Ignoring the sizeof(int) could be 4, one can code a 64-bit application that uses 32-bit pointers - yes it's rare - but in reality it's a 64-bit application, but just having small pointers - it's called the x32 abi (heh, and I read about it first here from this forum)
I got all right except 2 because I thought that sizeof(int)==8 on 64 bit systems.
Array vs. pointer is one of the more advanced interview questions I like to use to probe C knowledge. I don't actually expect any correct answers, just the knowledge that array != pointer.
I am a java programmer and got the first and the last answer correct and the last answer only because the explanation of the second and third one were good enough to understand the last one.
In my humble opinion the only challenge here is guessing what sizeof(int) the author had in mind. A mild challenge would be asking about something that is not a part of the pointer arithmetic basics such as a[i] === i[a] and obfuscating a bit (e.g. "const char* i[] = {"Hello","world"}; char c = (2&*i[1])["Hello world"]; what is c? The guess about character encoding is as good as the guess about sizeof(int)).
I'm pretty sure the code is undefined once you do x+1 (that is, treat an array like a pointer). Arrays are auto-converted to pointers in, for example, function calls, but until that is done doing arithmetic on them is undefined.

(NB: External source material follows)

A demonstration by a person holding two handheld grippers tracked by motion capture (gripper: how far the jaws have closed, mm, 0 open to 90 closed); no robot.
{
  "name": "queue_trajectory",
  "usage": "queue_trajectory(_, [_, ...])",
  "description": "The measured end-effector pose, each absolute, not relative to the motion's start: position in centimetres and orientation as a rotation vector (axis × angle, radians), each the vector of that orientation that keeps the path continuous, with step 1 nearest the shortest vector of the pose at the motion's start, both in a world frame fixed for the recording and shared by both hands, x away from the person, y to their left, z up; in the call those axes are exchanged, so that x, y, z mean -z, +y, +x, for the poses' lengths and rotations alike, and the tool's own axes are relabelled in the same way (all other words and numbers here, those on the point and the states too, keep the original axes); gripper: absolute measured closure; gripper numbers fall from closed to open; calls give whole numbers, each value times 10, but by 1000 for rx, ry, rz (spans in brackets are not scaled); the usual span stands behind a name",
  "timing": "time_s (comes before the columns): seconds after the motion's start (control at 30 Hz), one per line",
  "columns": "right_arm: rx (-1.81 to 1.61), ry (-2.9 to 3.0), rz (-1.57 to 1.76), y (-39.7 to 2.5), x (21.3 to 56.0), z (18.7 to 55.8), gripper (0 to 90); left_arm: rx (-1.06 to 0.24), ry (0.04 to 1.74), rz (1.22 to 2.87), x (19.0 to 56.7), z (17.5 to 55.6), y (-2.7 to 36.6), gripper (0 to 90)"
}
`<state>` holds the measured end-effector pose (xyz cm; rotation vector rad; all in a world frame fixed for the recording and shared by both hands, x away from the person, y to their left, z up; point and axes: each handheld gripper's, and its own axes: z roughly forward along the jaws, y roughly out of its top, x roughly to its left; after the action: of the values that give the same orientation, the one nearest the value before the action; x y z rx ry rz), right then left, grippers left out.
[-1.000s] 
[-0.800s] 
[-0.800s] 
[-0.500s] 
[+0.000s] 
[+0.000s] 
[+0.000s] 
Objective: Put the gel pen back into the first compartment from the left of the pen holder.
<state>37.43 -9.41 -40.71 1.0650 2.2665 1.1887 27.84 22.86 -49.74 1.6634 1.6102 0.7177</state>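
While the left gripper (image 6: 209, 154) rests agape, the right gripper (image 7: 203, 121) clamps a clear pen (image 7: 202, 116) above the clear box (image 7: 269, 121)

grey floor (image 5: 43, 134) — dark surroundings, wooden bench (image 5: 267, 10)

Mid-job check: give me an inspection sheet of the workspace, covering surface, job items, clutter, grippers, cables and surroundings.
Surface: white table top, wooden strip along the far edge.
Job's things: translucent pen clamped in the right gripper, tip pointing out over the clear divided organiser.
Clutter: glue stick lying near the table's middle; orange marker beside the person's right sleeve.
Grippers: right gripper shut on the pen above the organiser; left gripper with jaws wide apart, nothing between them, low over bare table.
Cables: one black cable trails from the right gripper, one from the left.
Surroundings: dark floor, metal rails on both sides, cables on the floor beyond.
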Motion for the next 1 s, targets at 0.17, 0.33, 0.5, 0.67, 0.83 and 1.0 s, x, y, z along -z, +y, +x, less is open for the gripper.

From the near-final draft of the C99 standard I happen to have sitting around:
"Except when it is the operand of the sizeof operator or the unary & operator, or is a string literal used to initialize an array, an expression that has type ‘‘array of type’’ is converted to an expression with type ‘‘pointer to type’’ that points to the initial element of the array object and is not an lvalue. If the array object has register storage class, the behavior is undefined."
In short, the moment you write a variable of array type and it's not one of those very limited cases, it immediately becomes a pointer to the first element. x+1 is completely valid.